*** Opening GIVEN DATA ***
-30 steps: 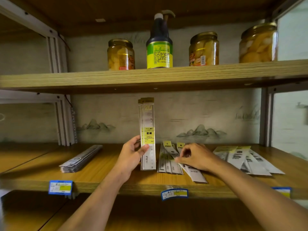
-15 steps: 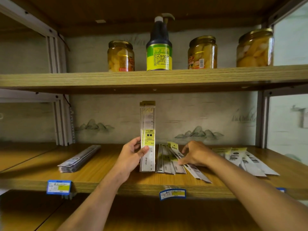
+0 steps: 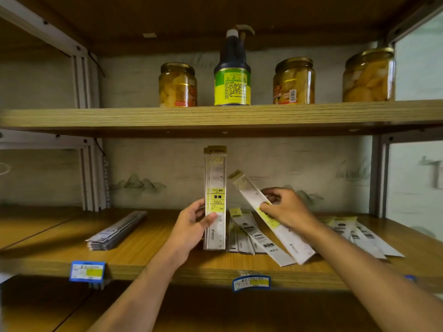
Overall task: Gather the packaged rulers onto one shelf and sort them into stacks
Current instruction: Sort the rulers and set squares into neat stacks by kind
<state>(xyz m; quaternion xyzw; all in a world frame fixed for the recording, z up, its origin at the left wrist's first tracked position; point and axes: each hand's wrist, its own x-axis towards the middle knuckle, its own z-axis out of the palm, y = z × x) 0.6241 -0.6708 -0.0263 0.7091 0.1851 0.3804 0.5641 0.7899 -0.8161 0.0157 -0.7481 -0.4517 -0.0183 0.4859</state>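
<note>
Left hand: a small upright bundle of packaged rulers (image 3: 215, 200) is gripped by the left hand (image 3: 191, 226), thumb across the front and fingers curled behind; the bundle's lower end is stood on the middle shelf (image 3: 143, 257).
Right hand: a single packaged ruler (image 3: 271, 216) is pinched at its yellow label by the right hand (image 3: 286, 209); it is held tilted, hanger tab up and to the left, lower end down near the shelf's front edge.
Loose rulers, centre: several packages (image 3: 247, 236) are lain fanned on the shelf between the two hands, just beside the upright bundle.
Loose rulers, right: a further spread of packages (image 3: 359, 233) is seen past the right forearm (partly hidden by it).
Sorted stack: a neat flat stack of packaged rulers (image 3: 117, 231) is set well to the left on the same shelf.
Upper shelf: three glass jars of preserved fruit (image 3: 177, 85) and a dark pump bottle (image 3: 232, 75) are stood in a row.
Shelf edge: blue price tags (image 3: 87, 271) are fixed to the front lip.
</note>
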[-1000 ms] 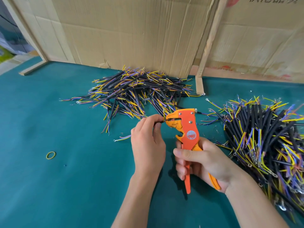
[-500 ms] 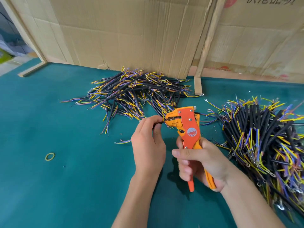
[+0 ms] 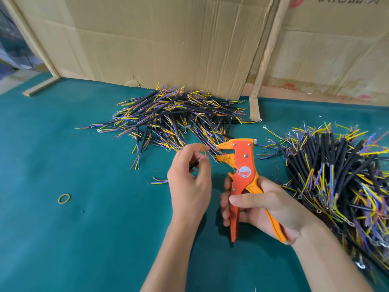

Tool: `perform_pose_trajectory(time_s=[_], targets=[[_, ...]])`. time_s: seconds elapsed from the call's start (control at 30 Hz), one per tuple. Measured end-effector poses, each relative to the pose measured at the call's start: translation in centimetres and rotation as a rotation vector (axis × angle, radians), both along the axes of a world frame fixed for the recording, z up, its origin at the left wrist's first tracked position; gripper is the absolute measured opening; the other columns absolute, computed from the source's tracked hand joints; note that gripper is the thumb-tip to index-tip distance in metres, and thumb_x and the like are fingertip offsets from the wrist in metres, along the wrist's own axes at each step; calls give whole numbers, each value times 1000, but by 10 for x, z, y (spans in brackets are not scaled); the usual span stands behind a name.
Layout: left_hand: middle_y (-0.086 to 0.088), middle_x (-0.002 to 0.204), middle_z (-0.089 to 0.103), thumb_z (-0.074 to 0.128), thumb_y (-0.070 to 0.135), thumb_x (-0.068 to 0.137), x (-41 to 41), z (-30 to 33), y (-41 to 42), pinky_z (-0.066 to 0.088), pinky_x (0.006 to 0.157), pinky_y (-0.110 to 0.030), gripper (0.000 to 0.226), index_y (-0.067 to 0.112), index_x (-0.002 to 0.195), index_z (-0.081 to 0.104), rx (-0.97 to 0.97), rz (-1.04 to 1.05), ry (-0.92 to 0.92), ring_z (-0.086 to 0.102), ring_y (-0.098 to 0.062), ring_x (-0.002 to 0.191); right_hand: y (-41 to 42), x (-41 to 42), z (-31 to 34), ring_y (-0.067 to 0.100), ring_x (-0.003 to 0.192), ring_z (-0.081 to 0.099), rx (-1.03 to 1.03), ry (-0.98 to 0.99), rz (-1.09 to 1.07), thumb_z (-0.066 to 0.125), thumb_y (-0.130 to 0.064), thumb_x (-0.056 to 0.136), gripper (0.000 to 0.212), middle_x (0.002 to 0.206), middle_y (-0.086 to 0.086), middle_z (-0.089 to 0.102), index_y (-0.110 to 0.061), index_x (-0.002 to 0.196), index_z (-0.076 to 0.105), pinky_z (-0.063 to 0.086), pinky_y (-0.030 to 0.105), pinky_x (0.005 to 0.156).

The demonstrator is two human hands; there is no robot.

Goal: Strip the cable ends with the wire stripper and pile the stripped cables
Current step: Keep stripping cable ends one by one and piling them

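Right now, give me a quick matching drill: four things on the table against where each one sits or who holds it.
Things:
1. stripper
2. rubber band
3. cable
4. far pile

Places:
A. alone on the mat, left
B. in the right hand
C. against the cardboard
D. pinched in the left hand

Pairs: 1-B, 2-A, 3-D, 4-C

A teal felt-covered table [image 3: 63, 239] carries everything. At twelve o'clock a loose spread pile of short black cables with yellow, blue and purple ends [image 3: 172, 116] lies against upright brown cardboard sheets [image 3: 168, 43]. At three o'clock sits a denser heap of black cables with ring terminals [image 3: 336, 175]. A small yellow rubber band [image 3: 64, 198] lies flat at nine o'clock, and one stray cable offcut [image 3: 159, 181] lies near centre.
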State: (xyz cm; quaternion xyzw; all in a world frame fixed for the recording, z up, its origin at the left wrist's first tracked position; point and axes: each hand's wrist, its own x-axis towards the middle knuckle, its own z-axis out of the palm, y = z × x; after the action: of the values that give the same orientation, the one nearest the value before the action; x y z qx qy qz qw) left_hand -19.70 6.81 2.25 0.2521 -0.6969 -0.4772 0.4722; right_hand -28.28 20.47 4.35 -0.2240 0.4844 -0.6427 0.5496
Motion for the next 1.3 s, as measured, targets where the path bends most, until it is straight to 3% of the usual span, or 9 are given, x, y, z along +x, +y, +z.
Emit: perform_pose_trajectory(time_s=[0.33,0.5,0.7,0.87,1.03,1.17,1.3], targets=[[0,80,62,65,1,90,1,-3,-3,45,72,-22,14,14,85,61,-48,-28,-55,59,-20,77,1,1,2,42,75,61,15,-15,22,82,-3,70,47,89,29,61,-3,110,58,55,49,70],[3,82,61,67,-6,86,2,-1,-1,39,72,-8,22,15,86,63,-171,5,-90,57,-9,78,5,0,3,39,71,59,-19,-23,67,82,-2,71,36,82,24,56,-7,101,64,54,49,67],[3,81,61,67,-9,83,2,1,-1,37,71,-6,22,12,85,64,-221,19,-85,55,-5,76,5,-1,3,32,60,54,-14,-41,64,94,-15,66,40,72,16,51,-10,92,65,51,43,59],[3,82,63,66,-8,84,4,2,-2,38,72,-6,25,17,86,64,-196,15,-64,58,-6,76,0,5,1,22,46,44,-18,-14,32,86,-22,77,34,61,9,42,-11,76,54,43,32,48],[8,79,63,66,-2,88,3,3,0,43,71,-16,21,19,86,64,-83,-24,-23,59,-11,74,-6,10,3,13,33,29,-15,21,-85,93,-32,67,59,52,2,28,-16,67,37,32,21,38],[11,76,61,66,0,91,2,4,3,43,69,-18,21,21,86,63,-58,-29,1,57,-10,72,-4,9,3,18,39,39,-79,-66,-28,93,-26,68,45,57,6,38,-12,71,50,40,28,43],[9,78,63,65,2,91,1,3,5,44,71,-17,18,20,89,64,-122,-33,-22,59,-9,75,-3,5,4,32,64,60,-143,-87,-110,84,-9,73,28,84,23,63,-8,94,66,55,44,63]])
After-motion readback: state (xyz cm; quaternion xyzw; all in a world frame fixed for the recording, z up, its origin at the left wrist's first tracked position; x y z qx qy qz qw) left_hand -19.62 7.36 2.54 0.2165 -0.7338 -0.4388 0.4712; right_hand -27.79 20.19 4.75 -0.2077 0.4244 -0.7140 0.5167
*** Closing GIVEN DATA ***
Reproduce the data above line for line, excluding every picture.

THE ANSWER
-30 steps: 
-15 steps: 
+0 steps: 
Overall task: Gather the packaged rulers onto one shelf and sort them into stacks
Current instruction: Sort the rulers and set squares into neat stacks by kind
<state>(xyz m; quaternion xyzw; all in a world frame fixed for the recording, z up, its origin at the left wrist's first tracked position; point and axes: each hand's wrist, its own x-axis towards the middle knuckle, its own z-axis out of the palm, y = z × x) 0.6241 -0.6708 -0.0263 0.7091 0.1851 0.3804 0.5641 0.7899 -0.8161 0.0157 -0.7481 -0.4517 -0.0183 0.4859</state>
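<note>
Left hand: a small upright bundle of packaged rulers (image 3: 215, 200) is gripped by the left hand (image 3: 191, 226), thumb across the front and fingers curled behind; the bundle's lower end is stood on the middle shelf (image 3: 143, 257).
Right hand: a single packaged ruler (image 3: 271, 216) is pinched at its yellow label by the right hand (image 3: 286, 209); it is held tilted, hanger tab up and to the left, lower end down near the shelf's front edge.
Loose rulers, centre: several packages (image 3: 247, 236) are lain fanned on the shelf between the two hands, just beside the upright bundle.
Loose rulers, right: a further spread of packages (image 3: 359, 233) is seen past the right forearm (partly hidden by it).
Sorted stack: a neat flat stack of packaged rulers (image 3: 117, 231) is set well to the left on the same shelf.
Upper shelf: three glass jars of preserved fruit (image 3: 177, 85) and a dark pump bottle (image 3: 232, 75) are stood in a row.
Shelf edge: blue price tags (image 3: 87, 271) are fixed to the front lip.
</note>
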[-1000 ms] 
[-500 ms] 
[+0 ms] 

Tool: `perform_pose_trajectory(time_s=[_], targets=[[_, ...]])`. time_s: seconds elapsed from the call's start (control at 30 Hz), one per tuple. Measured end-effector poses, each relative to the pose measured at the call's start: translation in centimetres and rotation as a rotation vector (axis × angle, radians), both along the axes of a world frame fixed for the recording, z up, its origin at the left wrist's first tracked position; gripper is the absolute measured opening; the other columns absolute, computed from the source's tracked hand joints; note that gripper is the thumb-tip to index-tip distance in metres, and thumb_x and the like are fingertip offsets from the wrist in metres, along the wrist's own axes at each step; calls give whole numbers, each value times 1000, but by 10 for x, z, y (spans in brackets are not scaled); the usual span stands behind a name.
Layout: left_hand: middle_y (-0.086 to 0.088), middle_x (-0.002 to 0.204), middle_z (-0.089 to 0.103), thumb_z (-0.074 to 0.128), thumb_y (-0.070 to 0.135), thumb_x (-0.068 to 0.137), x (-41 to 41), z (-30 to 33), y (-41 to 42), pinky_z (-0.066 to 0.088), pinky_x (0.006 to 0.157), pinky_y (-0.110 to 0.030), gripper (0.000 to 0.226), index_y (-0.067 to 0.112), index_x (-0.002 to 0.195), index_z (-0.081 to 0.104), rx (-0.97 to 0.97), rz (-1.04 to 1.05), ry (-0.92 to 0.92), ring_z (-0.086 to 0.102), ring_y (-0.098 to 0.062), ring_x (-0.002 to 0.191); right_hand: y (-41 to 42), x (-41 to 42), z (-31 to 34), ring_y (-0.067 to 0.100), ring_x (-0.003 to 0.192), ring_z (-0.081 to 0.099), rx (-1.03 to 1.03), ry (-0.98 to 0.99), rz (-1.09 to 1.07), thumb_z (-0.066 to 0.125), thumb_y (-0.130 to 0.064), thumb_x (-0.056 to 0.136), gripper (0.000 to 0.212), middle_x (0.002 to 0.206), middle_y (-0.086 to 0.086), middle_z (-0.089 to 0.102), index_y (-0.110 to 0.061), index_x (-0.002 to 0.196), index_z (-0.076 to 0.105), pinky_z (-0.063 to 0.086), pinky_y (-0.030 to 0.105), pinky_x (0.005 to 0.156).

The demonstrator is two human hands; there is no robot.

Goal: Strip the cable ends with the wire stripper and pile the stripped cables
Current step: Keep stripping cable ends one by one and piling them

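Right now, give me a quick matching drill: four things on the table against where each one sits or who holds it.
Things:
1. stripper
2. rubber band
3. cable
4. far pile

Places:
A. alone on the mat, left
B. in the right hand
C. against the cardboard
D. pinched in the left hand

Pairs: 1-B, 2-A, 3-D, 4-C

A teal felt-covered table [image 3: 63, 239] carries everything. At twelve o'clock a loose spread pile of short black cables with yellow, blue and purple ends [image 3: 172, 116] lies against upright brown cardboard sheets [image 3: 168, 43]. At three o'clock sits a denser heap of black cables with ring terminals [image 3: 336, 175]. A small yellow rubber band [image 3: 64, 198] lies flat at nine o'clock, and one stray cable offcut [image 3: 159, 181] lies near centre.
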State: (xyz cm; quaternion xyzw; all in a world frame fixed for the recording, z up, its origin at the left wrist's first tracked position; point and axes: each hand's wrist, its own x-axis towards the middle knuckle, its own z-axis out of the palm, y = z × x; after the action: of the values that give the same orientation, the one nearest the value before the action; x y z qx qy qz qw) left_hand -19.70 6.81 2.25 0.2521 -0.6969 -0.4772 0.4722; right_hand -28.28 20.47 4.35 -0.2240 0.4844 -0.6427 0.5496
Motion for the next 1.3 s, as measured, targets where the path bends most, until it is straight to 3% of the usual span, or 9 are given, x, y, z along +x, +y, +z.
Emit: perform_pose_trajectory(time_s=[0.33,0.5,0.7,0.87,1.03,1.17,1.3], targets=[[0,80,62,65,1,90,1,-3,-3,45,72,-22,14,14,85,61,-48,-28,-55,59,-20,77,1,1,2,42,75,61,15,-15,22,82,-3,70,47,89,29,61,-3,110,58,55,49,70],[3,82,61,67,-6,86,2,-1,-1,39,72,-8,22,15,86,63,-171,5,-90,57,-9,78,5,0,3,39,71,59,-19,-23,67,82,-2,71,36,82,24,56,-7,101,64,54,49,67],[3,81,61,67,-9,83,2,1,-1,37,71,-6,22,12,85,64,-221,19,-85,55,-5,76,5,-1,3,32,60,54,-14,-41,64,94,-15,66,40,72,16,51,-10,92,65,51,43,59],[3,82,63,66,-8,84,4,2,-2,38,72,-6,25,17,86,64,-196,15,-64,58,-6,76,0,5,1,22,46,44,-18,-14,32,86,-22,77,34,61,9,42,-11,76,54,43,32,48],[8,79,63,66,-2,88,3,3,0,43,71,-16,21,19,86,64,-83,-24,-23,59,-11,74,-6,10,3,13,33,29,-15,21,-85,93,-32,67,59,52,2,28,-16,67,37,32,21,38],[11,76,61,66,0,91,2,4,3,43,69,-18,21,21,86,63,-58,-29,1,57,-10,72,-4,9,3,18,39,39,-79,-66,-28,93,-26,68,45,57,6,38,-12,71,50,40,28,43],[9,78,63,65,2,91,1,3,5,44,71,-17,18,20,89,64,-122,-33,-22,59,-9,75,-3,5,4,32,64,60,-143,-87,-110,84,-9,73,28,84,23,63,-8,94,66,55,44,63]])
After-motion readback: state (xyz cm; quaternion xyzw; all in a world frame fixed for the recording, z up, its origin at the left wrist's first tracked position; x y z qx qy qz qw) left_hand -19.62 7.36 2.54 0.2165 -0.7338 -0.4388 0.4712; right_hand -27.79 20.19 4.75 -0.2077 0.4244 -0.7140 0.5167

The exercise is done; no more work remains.